My goodness…I am so sorry that you have gone through this!
How convoluted SP/Ps are. They drag us right into their clusterf**k.
It is funny, I too use the saying ‘mind f**king when I talk about my SP son. That is exactly what dealing with them feels like.
Thank you for sharing your plight with this girl, who is most certainly disordered. Cutting her off and establishing no contact with her was the exact right thing to do. It is the ONLY thing to do.
Life can only get better for you now, for you are stronger, and you are wiser.
Cheers to you ‘Sawyer’.
Sorry you had to go through all of that chaos. Your story sounds like you were dating my borderline sister. The come here and then go away. The attention seeking and then not following through with dates. The strange initiation of sex early on. They way she used you and then discarded you. The lies and confusion. You did great by her son and I hate she used you.
Hi. That took a lot of courage and patience for you to track and post the endless games played by your ex! And I’m willing to bet after you wrote it you realized there are probably even More clues that you forgot to mention. It seems obvious in retrospect but you, like those of us with a conscience, thought you were being a good person, being patient, making compromises, etc., just like we’re inclined to do in the name of making a relationship work.

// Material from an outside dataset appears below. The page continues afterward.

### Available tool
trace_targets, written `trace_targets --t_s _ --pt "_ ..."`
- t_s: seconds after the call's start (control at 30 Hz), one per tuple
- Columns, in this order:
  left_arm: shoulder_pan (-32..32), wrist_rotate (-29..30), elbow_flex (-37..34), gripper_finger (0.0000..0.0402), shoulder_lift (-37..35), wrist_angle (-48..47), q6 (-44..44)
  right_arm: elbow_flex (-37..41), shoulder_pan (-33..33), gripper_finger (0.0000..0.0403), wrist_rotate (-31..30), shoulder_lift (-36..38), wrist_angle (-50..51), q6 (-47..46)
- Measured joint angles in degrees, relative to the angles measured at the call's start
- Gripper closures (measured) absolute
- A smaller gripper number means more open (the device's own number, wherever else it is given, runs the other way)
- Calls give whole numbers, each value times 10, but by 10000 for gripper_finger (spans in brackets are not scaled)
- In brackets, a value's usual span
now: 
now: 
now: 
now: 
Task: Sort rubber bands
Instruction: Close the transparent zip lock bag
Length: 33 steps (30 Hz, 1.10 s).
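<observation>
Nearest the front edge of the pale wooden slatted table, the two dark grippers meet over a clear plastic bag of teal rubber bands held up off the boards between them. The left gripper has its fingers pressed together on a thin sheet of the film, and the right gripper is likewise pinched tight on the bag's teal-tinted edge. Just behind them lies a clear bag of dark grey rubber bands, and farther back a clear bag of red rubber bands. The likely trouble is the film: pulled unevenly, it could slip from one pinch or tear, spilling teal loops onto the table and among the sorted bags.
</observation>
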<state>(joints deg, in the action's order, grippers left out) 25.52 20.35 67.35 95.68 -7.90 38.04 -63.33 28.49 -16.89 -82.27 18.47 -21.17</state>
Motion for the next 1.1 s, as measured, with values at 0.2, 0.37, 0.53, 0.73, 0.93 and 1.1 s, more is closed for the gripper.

When you’re knee-deep in the sludge it’s very hard to maintain perspective because you’re a tenacious optimist like many of us and think “if only this gets resolved, THEN everything will be fine.” Except it never will be. I started journaling and keeping detailed notes on my ex narcissist/psychopath in less than two weeks and three dates in!! That should’ve been a sign for me to run the other way but it wasn’t. I kept trying to reconcile what was going on, my part in it, etc., whether I was overreacting or if this was how relationships just work. I would get so exasperated by the lack of progress that I’d vow to either break up and move on or to dig my heels in and make it work come hell or high-water. It definitely became an obsession if not a full time job. Like your situation, I think he did things with the intention of inciting me to break up with him. I broke up with him countless times, including leaving him in Las Vegas and flitting home by myself. He also gave me the silent treatment countless times which felt like him breaking up with me. A book I highly recommend you to read is, “He’s Scared, She’s Scared” and you will hopefully find solace in seeing almost your exact story experienced by others. Obviously forums like this one also help us to know we’re not alone, we’re not stupid, we’re not gullible, we’re not hopelessly flawed or anything of the sort. We just didn’t know what we were dealing with, either before or during the “relationship” and in the aftermath we’re looking for answers and peace. I still struggle with thinking about my ex but it’s been over 6 months since I’ve seen him. I’m now in the position to see all of the BS for what it was, shake my head and laugh at how pathetic he is and more importantly to accept my naiveté. And with knowledge, I was able to spot another narcissist plain as day and end all contact within three dates without emotional involvement. I’m glad you shared your experience and that you’re free of that unnecessary trauma and drama in your life!!